### [Recorded data]
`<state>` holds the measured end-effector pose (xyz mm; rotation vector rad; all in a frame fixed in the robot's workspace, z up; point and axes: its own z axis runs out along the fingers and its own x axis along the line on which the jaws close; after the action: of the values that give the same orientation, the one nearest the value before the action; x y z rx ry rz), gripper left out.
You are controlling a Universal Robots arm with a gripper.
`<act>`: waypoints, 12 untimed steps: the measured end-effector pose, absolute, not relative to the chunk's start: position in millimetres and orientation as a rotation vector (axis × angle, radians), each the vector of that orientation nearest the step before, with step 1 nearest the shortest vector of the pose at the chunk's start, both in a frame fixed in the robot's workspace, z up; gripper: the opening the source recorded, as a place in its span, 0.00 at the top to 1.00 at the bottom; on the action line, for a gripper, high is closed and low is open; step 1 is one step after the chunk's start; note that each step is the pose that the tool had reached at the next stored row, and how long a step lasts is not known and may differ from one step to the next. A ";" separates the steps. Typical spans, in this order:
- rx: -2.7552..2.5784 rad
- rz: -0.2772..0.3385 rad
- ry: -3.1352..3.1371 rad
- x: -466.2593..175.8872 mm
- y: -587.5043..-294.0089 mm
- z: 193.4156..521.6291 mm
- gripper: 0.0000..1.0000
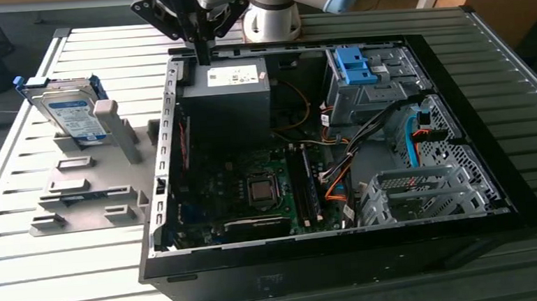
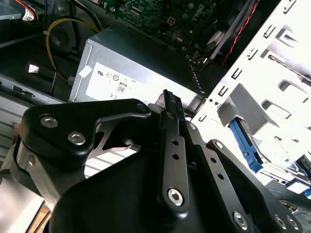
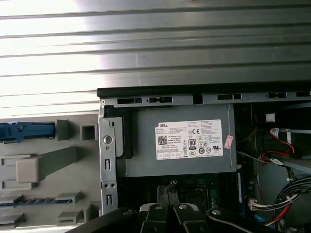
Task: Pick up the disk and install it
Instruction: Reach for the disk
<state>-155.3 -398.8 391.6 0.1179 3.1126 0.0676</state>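
Gripper (image 1: 204,58) closed, empty, over power supply (image 1: 232,100), disk (image 1: 72,115) (on edge) in grey stand (image 1: 94,199)

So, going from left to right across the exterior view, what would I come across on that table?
The disk → grey power box → blue plastic latch → computer case's black side wall.
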 end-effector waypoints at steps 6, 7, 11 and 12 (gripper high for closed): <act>0.118 0.068 3.113 -157.5 -398.8 391.5 0.89; 0.118 0.068 3.113 -157.7 -398.8 391.5 0.89; 0.118 0.068 3.113 -160.2 -398.8 391.3 0.89; 0.118 0.068 3.113 -160.4 -398.8 391.3 0.89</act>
<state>-160.4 -398.8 391.3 0.1180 3.1126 0.0677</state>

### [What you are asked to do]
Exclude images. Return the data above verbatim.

### [Solution to the problem]
`<state>` holds the measured end-effector pose (xyz mm; rotation vector rad; all in a frame fixed in the robot's workspace, z up; point and axes: its own z axis runs out along the fingers and its own x axis along the line on which the jaws close; after the action: of the values that give the same orientation, the one nearest the value before the action; x y z rx ry rz), gripper left out.
You are controlling a Universal Robots arm with a gripper.
`<act>`: waypoints, 12 untimed steps: the measured end-effector pose, absolute, not relative to the chunk's start: position in millimetres and orientation as a rotation vector (axis × angle, radians), each the vector of that orientation nearest the step before, with step 1 nearest the shortest vector of the pose at the chunk's start, both in a frame fixed in the robot's workspace, z up; gripper: the opening the source recorded, as a place in its span, 0.00 at the top to 1.00 at the bottom; on the action line, for a gripper, high is closed and low is open; step 1 is one step after the chunk's start; note that each step is the pose that the tool had reached at the next stored row, and how long a step lasts is not known and may differ from one step to the next. A ";" separates the steps. Typical spans, in this order:
- rx: -2.7552..2.5784 rad
- rz: -0.2772..0.3385 rad
- ry: -3.1352..3.1371 rad
- x: -466.2593..175.8872 mm
- y: -587.5043..-294.0089 mm
- z: 193.4156..521.6291 mm
- gripper: 0.0000..1.0000
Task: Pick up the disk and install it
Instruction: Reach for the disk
<state>-155.3 -398.8 391.6 0.1179 3.1126 0.0676</state>
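Gripper (image 1: 204,58) closed, empty, over power supply (image 1: 232,100), disk (image 1: 72,115) (on edge) in grey stand (image 1: 94,199)

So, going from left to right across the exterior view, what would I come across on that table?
The disk → grey power box → blue plastic latch → computer case's black side wall.
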 end-effector waypoints at steps 6, 7, 11 and 12 (gripper high for closed): <act>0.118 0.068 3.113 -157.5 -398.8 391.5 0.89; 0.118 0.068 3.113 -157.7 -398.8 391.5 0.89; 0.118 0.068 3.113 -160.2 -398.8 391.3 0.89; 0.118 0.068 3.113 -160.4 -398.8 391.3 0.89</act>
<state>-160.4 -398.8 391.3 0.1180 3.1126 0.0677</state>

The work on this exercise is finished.